Testing my (US-centric) understanding here. But I'll argue that the US does suffer for global dollar dominance in that there is necessarily a US trade deficit whose primary results are the exporting of US manufacturing overseas and the creation of the productivity-wage gap that started in the 1970s.
Being the main reserve currency (global reserves are ~60% USD, ~30% Euro and 9% GBP/JPY/CAD) also means local financial crises lead to dollar buying which then affects the price of USD and thus US imports and exports. This is in part why the US has had a policy of discouraging the USD's status as the sole reserve currency - global reserves used to be 80% or more USD.
Interesting! Would it be fair to say that on one hand the US is incentivized to have the US dollar maintain its role as the main reserve currency because it enables access to lower lending rates, but on the other hand too much dollar dominance exposes the US to greater risk?

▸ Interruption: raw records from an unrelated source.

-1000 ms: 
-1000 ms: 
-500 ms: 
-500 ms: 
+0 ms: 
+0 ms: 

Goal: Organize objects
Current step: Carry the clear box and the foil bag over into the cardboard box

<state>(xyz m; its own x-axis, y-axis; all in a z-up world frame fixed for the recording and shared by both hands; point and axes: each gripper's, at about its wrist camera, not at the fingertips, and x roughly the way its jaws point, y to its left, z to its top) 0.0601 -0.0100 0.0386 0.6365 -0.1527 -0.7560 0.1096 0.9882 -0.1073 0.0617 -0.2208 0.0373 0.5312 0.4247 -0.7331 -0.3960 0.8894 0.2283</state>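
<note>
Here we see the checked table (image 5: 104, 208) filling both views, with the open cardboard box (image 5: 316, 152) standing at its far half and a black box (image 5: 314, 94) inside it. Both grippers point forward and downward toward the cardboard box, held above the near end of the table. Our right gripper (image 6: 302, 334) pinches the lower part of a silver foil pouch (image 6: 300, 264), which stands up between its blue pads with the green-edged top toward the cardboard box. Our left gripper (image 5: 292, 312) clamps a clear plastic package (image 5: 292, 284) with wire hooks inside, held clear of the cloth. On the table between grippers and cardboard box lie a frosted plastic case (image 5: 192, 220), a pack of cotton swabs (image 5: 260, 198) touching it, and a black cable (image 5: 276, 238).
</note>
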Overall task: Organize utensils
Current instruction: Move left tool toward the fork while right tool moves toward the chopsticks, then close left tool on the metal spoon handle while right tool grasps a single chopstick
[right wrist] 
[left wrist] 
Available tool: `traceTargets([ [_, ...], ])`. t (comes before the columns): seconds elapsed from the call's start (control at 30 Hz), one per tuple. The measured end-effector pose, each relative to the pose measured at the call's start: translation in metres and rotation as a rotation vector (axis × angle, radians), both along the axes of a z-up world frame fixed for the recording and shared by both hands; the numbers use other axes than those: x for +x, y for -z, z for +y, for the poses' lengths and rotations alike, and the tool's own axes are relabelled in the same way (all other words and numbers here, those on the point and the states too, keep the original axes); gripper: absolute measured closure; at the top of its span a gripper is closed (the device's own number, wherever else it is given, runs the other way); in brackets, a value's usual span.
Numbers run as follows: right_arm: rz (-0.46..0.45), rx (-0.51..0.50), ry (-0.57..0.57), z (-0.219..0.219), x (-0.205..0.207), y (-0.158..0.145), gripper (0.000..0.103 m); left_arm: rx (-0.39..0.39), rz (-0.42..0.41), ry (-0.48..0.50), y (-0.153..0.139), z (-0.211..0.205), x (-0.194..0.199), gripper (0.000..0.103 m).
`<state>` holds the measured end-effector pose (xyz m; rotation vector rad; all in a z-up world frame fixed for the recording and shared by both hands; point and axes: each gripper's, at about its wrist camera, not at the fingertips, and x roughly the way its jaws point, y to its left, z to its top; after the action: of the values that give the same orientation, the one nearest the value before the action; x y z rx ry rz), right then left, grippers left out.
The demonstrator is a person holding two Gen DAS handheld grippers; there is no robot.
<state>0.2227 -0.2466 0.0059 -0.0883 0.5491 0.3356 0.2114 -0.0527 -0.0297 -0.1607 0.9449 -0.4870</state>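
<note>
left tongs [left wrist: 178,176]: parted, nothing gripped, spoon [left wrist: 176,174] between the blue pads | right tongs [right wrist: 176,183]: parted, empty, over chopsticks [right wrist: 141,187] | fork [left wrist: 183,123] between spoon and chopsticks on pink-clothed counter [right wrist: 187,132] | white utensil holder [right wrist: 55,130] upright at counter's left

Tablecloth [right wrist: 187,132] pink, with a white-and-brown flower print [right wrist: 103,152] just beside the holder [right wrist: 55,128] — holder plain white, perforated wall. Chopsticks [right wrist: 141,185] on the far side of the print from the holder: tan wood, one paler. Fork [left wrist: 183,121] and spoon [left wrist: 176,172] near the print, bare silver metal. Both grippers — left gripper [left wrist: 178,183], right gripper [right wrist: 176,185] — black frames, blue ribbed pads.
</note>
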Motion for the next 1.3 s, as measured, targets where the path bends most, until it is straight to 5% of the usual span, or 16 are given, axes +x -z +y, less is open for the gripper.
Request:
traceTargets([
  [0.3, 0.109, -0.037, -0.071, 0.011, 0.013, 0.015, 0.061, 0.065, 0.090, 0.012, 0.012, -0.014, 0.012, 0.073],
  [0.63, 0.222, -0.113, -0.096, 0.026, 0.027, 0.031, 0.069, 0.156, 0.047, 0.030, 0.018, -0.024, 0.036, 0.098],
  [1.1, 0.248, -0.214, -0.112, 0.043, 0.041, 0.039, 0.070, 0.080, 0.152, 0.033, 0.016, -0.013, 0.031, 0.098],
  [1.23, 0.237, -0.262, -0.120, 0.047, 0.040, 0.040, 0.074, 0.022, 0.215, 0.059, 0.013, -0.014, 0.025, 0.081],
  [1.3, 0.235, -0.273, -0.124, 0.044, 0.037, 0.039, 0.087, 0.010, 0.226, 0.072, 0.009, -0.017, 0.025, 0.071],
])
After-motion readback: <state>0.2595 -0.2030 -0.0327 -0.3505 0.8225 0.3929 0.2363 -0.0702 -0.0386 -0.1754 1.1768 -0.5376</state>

No, the US gets low rates because of the stability and strength of its economy i.e. both reserve currency use and low interest rates are effects, not causes.
tl;dr: If you want to "own" the financial system, you need to be willing to be an importer of last resort, follow the rule of law, have deep financial markets, a freely exchangable currency, and freely tradeable debt. You also have to be willing to accept either rising debt or unemployment.
These can cause pain to countries who have them. Here's a quote from the piece:
"The one thing both sides agreed on, however, was that the US enjoyed an advantage because of the reserve currency status of the US dollar, with some people even assuming that the US was somehow repressing the ability of Europe, China and Japan to gain the advantage for themselves. No matter how many times the US engaged in policies that tried to shift the benefits to those countries, or these countries engaged in policies that prevented them from receiving the benefits, it was somehow clear to both sides that reserve currency status is a wonderful thing that everyone wants but only the US is allowed to have." (Emphasis mine.)
The status of the USD has also been called the "exorbitant privilege" in part because times of crisis lead to a strong USD and hurts US companies - even when the crisis is entirely unrelated to the US. US policy for well over a decade now has been to encourage other reserve currencies to reduce this exposure.